- TASK TO COMPLETE
Find the line below with "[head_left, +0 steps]" and the line with "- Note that". Output them and the lines between, exactly, but not the pictures.

- GIVEN DATA

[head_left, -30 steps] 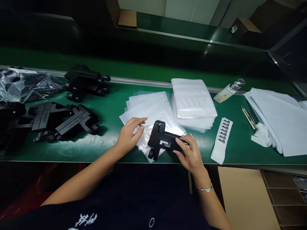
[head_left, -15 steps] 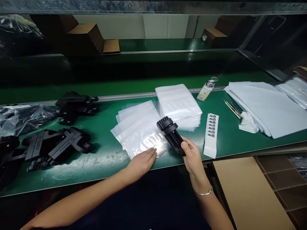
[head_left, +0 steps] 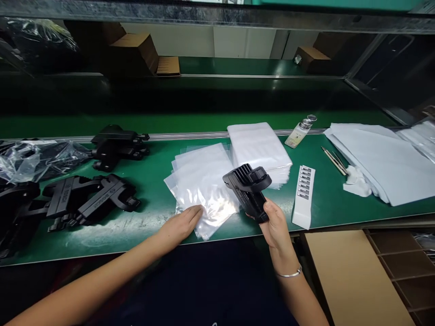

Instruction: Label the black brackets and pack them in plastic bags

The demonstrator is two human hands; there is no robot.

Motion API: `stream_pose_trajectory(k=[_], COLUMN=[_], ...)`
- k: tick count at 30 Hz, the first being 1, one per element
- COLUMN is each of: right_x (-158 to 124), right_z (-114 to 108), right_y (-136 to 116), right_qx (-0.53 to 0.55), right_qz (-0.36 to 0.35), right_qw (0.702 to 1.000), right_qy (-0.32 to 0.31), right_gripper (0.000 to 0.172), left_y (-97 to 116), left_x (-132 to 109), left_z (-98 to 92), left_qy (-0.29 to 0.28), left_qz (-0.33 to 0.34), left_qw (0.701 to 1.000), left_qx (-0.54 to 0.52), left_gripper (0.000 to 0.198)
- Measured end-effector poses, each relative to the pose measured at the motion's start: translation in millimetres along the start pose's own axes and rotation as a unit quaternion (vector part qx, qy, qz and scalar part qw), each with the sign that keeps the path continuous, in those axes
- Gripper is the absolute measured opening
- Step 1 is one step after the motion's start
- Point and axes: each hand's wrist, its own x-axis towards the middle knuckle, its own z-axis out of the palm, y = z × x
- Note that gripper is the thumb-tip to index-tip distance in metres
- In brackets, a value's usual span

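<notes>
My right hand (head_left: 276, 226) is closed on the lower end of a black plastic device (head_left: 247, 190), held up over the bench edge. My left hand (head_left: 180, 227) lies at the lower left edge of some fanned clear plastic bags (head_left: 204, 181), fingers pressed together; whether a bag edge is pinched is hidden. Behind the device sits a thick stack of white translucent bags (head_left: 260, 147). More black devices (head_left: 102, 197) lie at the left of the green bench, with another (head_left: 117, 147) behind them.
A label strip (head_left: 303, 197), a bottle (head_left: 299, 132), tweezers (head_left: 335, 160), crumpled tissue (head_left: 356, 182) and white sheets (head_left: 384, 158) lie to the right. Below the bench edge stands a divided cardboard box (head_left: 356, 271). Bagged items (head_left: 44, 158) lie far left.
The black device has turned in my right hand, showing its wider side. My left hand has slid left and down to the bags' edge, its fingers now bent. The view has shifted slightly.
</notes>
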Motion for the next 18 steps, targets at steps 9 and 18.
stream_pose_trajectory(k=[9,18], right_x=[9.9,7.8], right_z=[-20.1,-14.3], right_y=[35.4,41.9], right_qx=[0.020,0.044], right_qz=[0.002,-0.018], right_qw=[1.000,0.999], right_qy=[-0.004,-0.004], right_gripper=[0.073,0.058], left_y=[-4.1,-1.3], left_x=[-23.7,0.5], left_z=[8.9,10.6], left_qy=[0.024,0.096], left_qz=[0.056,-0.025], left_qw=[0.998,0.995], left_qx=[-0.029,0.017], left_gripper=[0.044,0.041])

- TASK RESPONSE
[head_left, +0 steps] 

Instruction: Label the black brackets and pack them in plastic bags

The demonstrator is two human hands; there is no robot.

Motion API: `stream_pose_trajectory(k=[_], COLUMN=[_], ...)`
- k: tick count at 30 Hz, the first being 1, one per element
- COLUMN is each of: right_x (-158 to 124), right_z (-114 to 108), right_y (-136 to 116), right_qx (-0.53 to 0.55), right_qz (-0.36 to 0.35), right_qw (0.702 to 1.000), right_qy (-0.32 to 0.31), right_gripper (0.000 to 0.172), left_y (-97 to 116), left_x (-132 to 109), left_z (-98 to 92), left_qy (-0.29 to 0.28), left_qz (-0.33 to 0.34), left_qw (0.701 to 1.000), left_qx (-0.54 to 0.52), left_gripper (0.000 to 0.198)
- Measured end-effector poses, each relative to the pose measured at the motion's start: translation in millimetres along the start pose's own axes and rotation as a unit quaternion (vector part qx, qy, qz and scalar part qw), each with the sign that keeps the path continuous, in those axes
- Gripper is the absolute measured opening
- Step 1 is one step after the motion's start
- Point and axes: each hand's wrist, its own x-axis towards the middle knuckle, its own z-axis out of the palm, y = z × x
- Note that gripper is the thumb-tip to index-tip distance in metres

The required output is complete.